What you will do: Give the listing again word for word, excluding the pictures it contains.

Collected material:

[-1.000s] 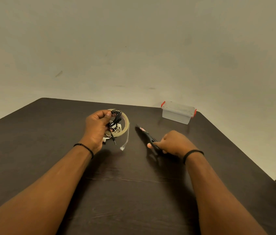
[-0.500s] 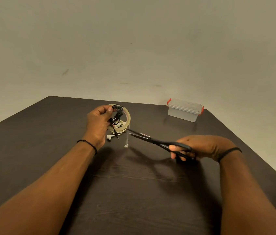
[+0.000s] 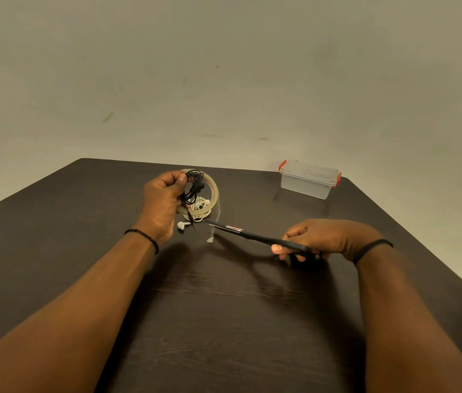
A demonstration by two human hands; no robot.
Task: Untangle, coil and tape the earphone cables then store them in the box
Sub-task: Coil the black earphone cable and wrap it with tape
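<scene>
Step in hand: cutting tape for black coil. Left hand [image 3: 161, 202] raised over table [image 3: 82, 251], grips coiled black earphone cable [image 3: 194, 187] together with tape roll [image 3: 215, 191]; clear strip [image 3: 215, 222] hangs from roll. White earphones [image 3: 200, 207] on table, partly behind roll. Right hand [image 3: 323, 236] holds scissors [image 3: 252, 236], blades nearly closed, tips at strip. Next, likely: sever strip, wrap round coil. Lidded box [image 3: 309, 180] well apart, far right.
</scene>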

Response box:
[-1.000s] 
[-0.500s] 
[+0.000s] 
A demonstration by two human hands; no robot.
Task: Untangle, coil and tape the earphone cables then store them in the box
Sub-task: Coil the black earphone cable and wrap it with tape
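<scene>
Step in hand: cutting tape for black coil. Left hand [image 3: 161, 202] raised over table [image 3: 82, 251], grips coiled black earphone cable [image 3: 194, 187] together with tape roll [image 3: 215, 191]; clear strip [image 3: 215, 222] hangs from roll. White earphones [image 3: 200, 207] on table, partly behind roll. Right hand [image 3: 323, 236] holds scissors [image 3: 252, 236], blades nearly closed, tips at strip. Next, likely: sever strip, wrap round coil. Lidded box [image 3: 309, 180] well apart, far right.
</scene>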

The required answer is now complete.